▸ TO DO: In the entries below, find the string "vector" and return each line holding it.
=== INPUT DATA ===
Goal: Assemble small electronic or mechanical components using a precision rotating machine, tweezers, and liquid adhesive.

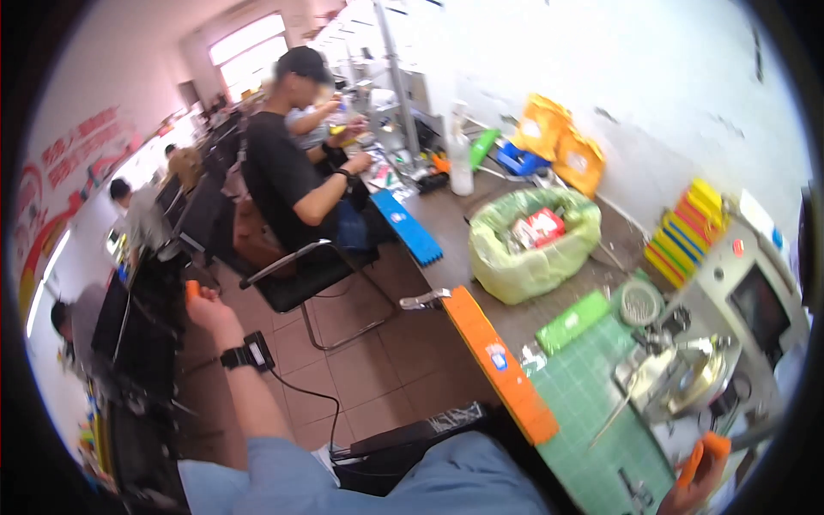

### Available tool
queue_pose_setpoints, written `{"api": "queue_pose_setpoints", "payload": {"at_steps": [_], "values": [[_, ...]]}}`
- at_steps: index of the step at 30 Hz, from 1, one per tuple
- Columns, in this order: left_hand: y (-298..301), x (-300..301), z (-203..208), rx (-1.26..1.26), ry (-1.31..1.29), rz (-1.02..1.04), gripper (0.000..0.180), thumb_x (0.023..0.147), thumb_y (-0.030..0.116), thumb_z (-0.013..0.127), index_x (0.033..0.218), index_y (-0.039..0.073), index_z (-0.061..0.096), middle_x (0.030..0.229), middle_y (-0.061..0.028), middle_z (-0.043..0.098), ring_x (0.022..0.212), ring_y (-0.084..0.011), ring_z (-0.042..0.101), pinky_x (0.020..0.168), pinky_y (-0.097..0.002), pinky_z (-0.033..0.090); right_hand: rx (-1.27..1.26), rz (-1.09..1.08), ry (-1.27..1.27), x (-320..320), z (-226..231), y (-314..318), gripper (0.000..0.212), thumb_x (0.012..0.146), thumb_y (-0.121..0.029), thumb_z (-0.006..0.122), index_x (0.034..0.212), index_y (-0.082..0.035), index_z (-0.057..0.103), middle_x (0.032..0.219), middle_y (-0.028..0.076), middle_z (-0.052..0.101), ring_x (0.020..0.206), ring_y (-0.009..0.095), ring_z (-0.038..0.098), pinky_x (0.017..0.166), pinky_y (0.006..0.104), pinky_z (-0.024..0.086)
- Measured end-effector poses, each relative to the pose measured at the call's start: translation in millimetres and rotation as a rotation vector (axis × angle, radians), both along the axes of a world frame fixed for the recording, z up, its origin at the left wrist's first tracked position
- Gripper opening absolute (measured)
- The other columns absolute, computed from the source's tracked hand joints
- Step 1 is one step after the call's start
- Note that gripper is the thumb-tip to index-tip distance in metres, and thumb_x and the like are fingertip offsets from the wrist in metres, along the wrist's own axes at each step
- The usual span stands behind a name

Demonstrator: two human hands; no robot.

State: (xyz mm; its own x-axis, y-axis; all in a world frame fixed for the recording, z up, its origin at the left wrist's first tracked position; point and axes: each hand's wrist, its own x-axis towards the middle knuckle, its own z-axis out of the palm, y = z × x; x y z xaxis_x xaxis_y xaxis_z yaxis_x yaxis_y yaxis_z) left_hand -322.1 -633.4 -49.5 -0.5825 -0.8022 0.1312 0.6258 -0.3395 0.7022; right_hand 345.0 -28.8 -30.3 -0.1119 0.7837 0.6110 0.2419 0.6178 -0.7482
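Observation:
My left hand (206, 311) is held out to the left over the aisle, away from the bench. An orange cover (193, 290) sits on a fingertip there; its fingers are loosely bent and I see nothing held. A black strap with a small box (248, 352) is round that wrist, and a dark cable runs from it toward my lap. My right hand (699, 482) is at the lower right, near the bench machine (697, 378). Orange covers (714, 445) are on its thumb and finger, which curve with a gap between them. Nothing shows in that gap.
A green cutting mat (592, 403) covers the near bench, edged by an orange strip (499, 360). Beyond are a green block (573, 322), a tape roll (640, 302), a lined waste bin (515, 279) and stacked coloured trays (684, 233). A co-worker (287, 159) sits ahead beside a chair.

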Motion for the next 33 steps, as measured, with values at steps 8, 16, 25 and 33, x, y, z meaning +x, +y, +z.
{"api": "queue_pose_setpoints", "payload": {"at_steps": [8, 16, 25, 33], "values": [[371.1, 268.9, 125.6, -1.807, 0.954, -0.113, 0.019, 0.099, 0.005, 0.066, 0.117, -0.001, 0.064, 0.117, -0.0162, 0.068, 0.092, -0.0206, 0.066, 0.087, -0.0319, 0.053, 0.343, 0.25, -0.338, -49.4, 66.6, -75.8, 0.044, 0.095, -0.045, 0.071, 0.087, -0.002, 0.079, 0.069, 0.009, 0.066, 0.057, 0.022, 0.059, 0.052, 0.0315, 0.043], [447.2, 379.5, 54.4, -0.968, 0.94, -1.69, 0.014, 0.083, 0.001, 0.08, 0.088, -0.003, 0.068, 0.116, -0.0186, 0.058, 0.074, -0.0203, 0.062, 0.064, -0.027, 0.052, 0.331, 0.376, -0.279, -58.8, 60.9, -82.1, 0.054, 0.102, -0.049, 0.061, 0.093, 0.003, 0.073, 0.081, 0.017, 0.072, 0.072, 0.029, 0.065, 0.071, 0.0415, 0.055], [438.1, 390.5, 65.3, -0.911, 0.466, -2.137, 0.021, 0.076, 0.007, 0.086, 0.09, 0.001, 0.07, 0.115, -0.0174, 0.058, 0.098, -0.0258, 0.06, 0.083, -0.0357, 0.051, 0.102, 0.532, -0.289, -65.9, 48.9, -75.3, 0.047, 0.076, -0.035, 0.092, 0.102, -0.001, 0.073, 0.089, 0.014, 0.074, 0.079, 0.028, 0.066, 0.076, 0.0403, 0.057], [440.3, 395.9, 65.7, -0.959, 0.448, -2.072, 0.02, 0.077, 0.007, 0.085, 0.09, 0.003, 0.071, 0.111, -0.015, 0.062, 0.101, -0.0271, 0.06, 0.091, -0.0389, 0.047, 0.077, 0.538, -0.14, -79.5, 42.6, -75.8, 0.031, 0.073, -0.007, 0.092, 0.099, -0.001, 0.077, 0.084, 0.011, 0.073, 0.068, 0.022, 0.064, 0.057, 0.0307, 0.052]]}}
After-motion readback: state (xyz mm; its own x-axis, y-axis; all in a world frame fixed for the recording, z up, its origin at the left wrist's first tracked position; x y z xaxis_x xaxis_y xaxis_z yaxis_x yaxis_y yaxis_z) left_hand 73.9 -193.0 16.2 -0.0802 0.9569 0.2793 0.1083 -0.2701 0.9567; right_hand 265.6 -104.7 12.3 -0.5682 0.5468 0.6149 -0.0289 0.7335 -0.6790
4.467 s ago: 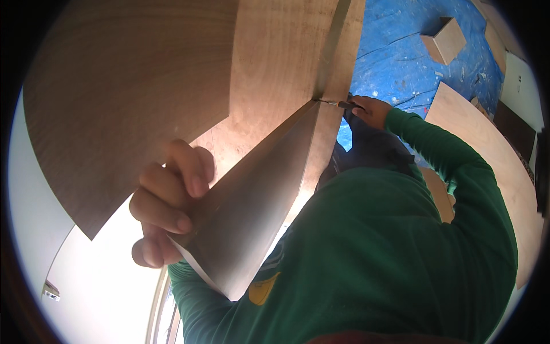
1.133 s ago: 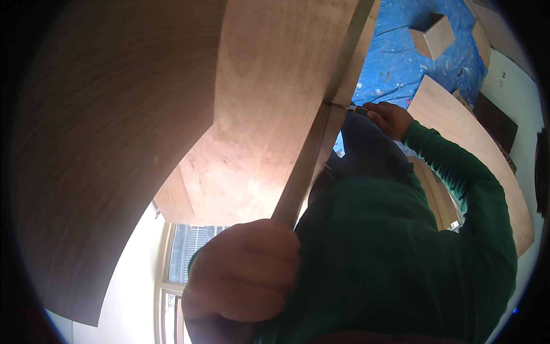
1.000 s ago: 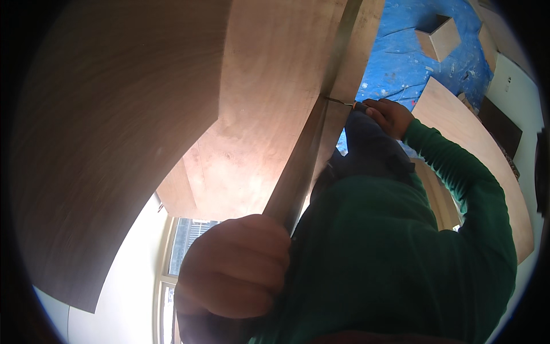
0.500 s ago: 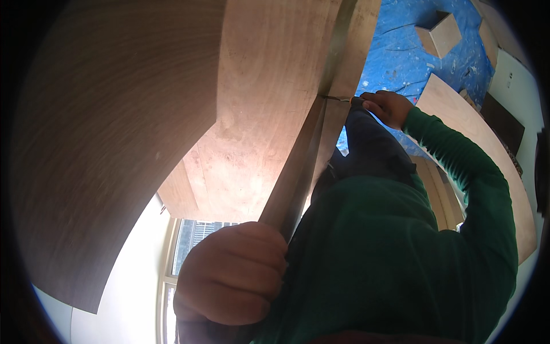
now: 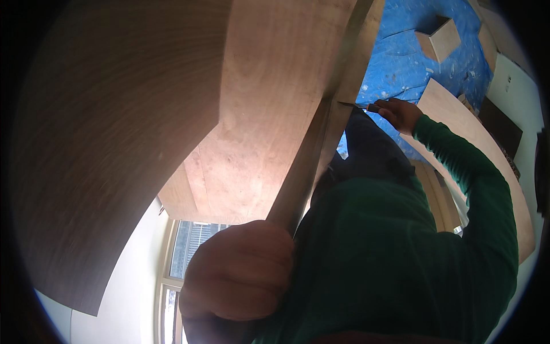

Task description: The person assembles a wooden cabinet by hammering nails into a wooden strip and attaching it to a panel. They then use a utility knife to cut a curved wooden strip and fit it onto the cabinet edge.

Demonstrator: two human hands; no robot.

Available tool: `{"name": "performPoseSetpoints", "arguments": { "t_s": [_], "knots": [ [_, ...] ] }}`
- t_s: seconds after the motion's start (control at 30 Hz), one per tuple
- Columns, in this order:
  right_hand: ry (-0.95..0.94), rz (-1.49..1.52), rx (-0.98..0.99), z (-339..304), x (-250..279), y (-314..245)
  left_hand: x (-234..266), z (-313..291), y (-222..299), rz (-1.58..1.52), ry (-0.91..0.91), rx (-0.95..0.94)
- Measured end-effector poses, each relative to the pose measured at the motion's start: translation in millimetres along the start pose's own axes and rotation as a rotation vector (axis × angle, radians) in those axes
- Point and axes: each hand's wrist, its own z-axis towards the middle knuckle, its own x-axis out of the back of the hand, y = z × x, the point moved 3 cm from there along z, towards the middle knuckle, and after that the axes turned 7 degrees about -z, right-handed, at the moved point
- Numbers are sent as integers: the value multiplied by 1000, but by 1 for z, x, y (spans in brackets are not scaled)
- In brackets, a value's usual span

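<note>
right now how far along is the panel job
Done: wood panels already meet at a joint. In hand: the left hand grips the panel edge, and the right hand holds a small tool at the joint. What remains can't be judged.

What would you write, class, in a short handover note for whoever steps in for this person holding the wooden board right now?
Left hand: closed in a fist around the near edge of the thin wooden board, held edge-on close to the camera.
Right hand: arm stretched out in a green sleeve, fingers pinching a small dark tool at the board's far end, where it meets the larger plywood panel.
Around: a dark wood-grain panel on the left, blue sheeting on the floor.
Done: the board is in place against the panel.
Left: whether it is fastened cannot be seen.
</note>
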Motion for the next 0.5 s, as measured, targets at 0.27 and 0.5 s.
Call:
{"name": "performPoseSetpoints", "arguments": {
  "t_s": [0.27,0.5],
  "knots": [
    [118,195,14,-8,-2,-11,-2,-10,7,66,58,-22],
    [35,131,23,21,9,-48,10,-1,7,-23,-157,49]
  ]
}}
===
▸ EXPECTED ANSWER:
- Measured end-effector poses, each relative to the pose measured at the call's start: translation in millimetres and rotation as a rotation vector (axis × angle, radians), both along the axes of a world frame fixed for the recording, z up, its origin at the left wrist's first tracked position
- Measured end-effector poses, each relative to the pose measured at the motion's start: translation in millimetres along the start pose's own axes and rotation as a rotation vector (axis × angle, radians) in those axes

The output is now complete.